Comp150CPA: Clouds and Power-Aware Computing
Classroom Exercise 10
Advanced Pig
Spring 2011

In class we've studied the advanced Pig operators including COGROUP and CROSS. Let's play with these in more detail.

  1. Suppose you have two relations:
    friends: {name:chararray} 
    employees: {name:chararray}
    Write a Pig script that computes the symmetric difference of these two relations, to get those people who are employees but not friends, or friends but not employees.

    grps = COGROUP friends BY name, employees BY name; 
    -- A COGROUP can't generate (name, {}, {}) so 
    -- we *know* that if one bag is empty, the other is not. 
    grp2 = FILTER grps BY IsEmpty(friends) OR IsEmpty(employees); 
    diff = FOREACH grp2 GENERATE group AS name; 
  2. Suppose you have a parameters relation params:{name:chararray, value:int} that contains the relation:
    and want to select people in the relation friends: {name:chararray, n:int} who have between atleast and atmost friends.

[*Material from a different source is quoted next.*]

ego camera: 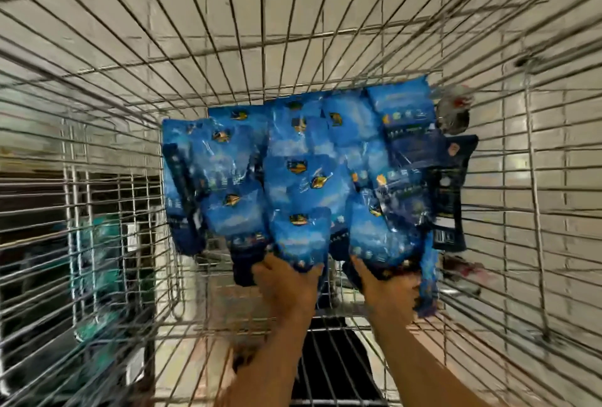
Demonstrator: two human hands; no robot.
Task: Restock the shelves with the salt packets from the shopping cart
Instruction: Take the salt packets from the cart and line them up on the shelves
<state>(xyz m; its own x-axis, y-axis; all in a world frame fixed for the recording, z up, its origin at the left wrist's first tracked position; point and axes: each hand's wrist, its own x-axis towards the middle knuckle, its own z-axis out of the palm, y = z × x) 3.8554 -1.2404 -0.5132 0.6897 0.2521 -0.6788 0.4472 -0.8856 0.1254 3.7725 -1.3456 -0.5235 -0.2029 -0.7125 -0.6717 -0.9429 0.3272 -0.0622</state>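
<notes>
I look straight down into a wire shopping cart (97,106). Several blue salt packets (293,158) lie piled on its floor, overlapping each other. My left hand (286,286) grips the near end of one blue salt packet (298,237) at the front of the pile. My right hand (387,286) is closed on the near end of another blue packet (374,230) beside it. Both forearms reach in from the bottom edge. The picture is blurred by motion.
The cart's wire walls rise steeply on all sides. A dark navy packet (451,191) leans against the right wall. A cart wheel (452,113) shows through the mesh at the far right. White floor tiles lie beneath, with teal goods (94,276) outside on the left.
</notes>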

Write the Pig script to pick these people from the list.

    Answer: This is a matter of repeating the parameter distribution pattern shown in class
    -- make an alias just containing the atleast value
    atleast = FILTER params BY name=='atleast'; 
    atleast2 = FOREACH atleast GENERATE value; 
    -- make an aliase just containing the atmost value
    atmost = FILTER params BY name=='atmost'; 
    atmost2 = FOREACH atmost GENERATE value; 
    -- right-distribute atleast and atmost values 
    f2 = CROSS friends, atleast2, atmost2; 
    -- since CROSS produces flat output, it uses :: names for structure. 
    -- throw out data that is not within specifications
    f3 = FILTER f2 BY friends::n>=atleast2::value AND friends::n<=atmost2::value; 
    -- remove now extraneous data
    f4 = FOREACH f3 GENERATE friends::name, friends::n; 
  3. Suppose your input data is a bag of pairs contest:{winner: chararray, loser:chararray}. Write a script that recovers the list of names that appear in the contest relation but never lost.

    Answer: We want the set difference between winners and losers.
    -- get a list of just the winners
    n1 = FOREACH contest GENERATE winner; 
    -- get a list of just the losers 
    n2 = FOREACH contest GENERATE loser; 
    -- cogroup by name. 
    grp = COGROUP n1 BY winner, n2 BY loser; 
    -- if the loser is empty, person just won, didn't lose
    grp2 = FILTER grp BY IsEmpty(loser); 
    -- project out cogroup data 
    alwayswon = FOREACH grp2 GENERATE group AS winner; 
  4. (Advanced) Write a pig script that has as input a tuple of three bags of names, and outputs all names that occur in exactly one of the three bags.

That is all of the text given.